Enflasyonun etkisiyle marka geçişi hızlandı

Enflasyon ve tüketici hareketliliği konusunda bilgi veren Sinem Türüng, şöyle konuştu: “Sepet ortalamalarına baktığımızda biz bir artış görüyoruz. Enflasyonun da üzerinde bir artış bu, HoReCa için de geçerli. Bu sene baz etkisiyle biraz daha düşük enflasyon bekliyoruz. Bu tarz dönemlerde hep markalar arası, ürünler arası (ucuza doğru) kaymalar görürüz. Özellikle işlenmiş et kategorisinde kırmızı etten beyaz ete çok önemli geçiş gördük. Bölgesel ve branşsal farklılıkları da bu dönemde çok gördük.

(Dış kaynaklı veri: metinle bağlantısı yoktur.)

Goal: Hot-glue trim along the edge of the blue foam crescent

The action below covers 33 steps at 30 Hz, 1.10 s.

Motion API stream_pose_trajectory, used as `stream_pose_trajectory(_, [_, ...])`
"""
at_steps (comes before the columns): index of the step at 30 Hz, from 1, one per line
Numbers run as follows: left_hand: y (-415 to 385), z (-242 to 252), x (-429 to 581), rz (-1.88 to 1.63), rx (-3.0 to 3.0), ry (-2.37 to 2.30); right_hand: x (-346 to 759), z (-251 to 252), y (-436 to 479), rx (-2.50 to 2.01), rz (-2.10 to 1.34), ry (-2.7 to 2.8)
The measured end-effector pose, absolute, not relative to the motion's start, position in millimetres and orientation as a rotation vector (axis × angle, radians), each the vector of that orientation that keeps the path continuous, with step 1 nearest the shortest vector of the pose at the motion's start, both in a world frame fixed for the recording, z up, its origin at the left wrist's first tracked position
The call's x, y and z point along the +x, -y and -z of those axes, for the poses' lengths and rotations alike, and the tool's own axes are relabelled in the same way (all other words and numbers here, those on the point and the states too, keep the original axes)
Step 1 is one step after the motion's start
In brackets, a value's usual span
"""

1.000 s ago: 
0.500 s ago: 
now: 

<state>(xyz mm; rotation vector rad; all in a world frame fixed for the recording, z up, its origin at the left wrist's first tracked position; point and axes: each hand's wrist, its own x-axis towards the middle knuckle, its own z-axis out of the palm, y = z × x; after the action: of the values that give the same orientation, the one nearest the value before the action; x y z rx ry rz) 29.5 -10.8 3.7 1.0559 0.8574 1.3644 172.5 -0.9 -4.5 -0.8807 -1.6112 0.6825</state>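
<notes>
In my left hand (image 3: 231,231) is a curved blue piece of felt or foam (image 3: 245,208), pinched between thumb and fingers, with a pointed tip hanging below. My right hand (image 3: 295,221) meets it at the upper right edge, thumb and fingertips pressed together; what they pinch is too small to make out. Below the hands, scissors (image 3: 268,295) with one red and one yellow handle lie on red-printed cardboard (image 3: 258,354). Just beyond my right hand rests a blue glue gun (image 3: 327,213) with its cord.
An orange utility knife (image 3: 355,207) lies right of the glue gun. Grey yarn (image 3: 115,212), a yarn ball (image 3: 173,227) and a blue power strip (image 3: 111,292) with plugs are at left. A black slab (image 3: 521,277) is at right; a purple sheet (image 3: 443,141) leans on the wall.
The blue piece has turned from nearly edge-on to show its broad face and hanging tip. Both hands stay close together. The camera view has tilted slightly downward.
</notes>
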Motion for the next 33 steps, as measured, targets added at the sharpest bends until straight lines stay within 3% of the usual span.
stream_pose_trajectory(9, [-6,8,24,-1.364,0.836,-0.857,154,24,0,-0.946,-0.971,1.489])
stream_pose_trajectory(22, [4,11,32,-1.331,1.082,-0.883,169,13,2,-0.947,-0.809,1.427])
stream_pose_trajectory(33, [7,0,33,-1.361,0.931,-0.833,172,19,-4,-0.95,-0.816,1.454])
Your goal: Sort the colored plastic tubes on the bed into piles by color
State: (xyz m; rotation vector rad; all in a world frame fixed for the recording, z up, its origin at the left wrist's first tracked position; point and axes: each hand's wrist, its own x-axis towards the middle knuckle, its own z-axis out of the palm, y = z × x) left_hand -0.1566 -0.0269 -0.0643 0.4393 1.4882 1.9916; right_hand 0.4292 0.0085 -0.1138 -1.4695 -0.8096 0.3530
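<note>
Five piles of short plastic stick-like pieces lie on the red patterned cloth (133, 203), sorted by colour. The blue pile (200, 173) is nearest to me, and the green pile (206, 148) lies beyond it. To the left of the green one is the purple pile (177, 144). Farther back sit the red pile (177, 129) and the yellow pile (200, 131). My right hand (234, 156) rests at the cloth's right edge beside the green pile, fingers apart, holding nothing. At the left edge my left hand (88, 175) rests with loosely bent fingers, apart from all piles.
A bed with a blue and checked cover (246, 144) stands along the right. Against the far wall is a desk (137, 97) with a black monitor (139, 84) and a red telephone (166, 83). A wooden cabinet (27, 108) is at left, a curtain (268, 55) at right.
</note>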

Catering şirketleri çok zorlandı yüksek enflasyonla mücadele etmekte. Veya bir sanayinin içinde hizmet veren bir esnaf lokantası düşünün o daha çok hissetti, Boğaz’daki bir balık lokantasına kıyasla. Çünkü onun müşterisinin geliri çok sınırlı ve belli bir paraya öğle yemeği çıkartması gerektiğini biliyor. İstediğim an zam yaparım diyebilecek bir durumda değil. Bu yıl da bu trendin devam edeceğini düşünüyorum.”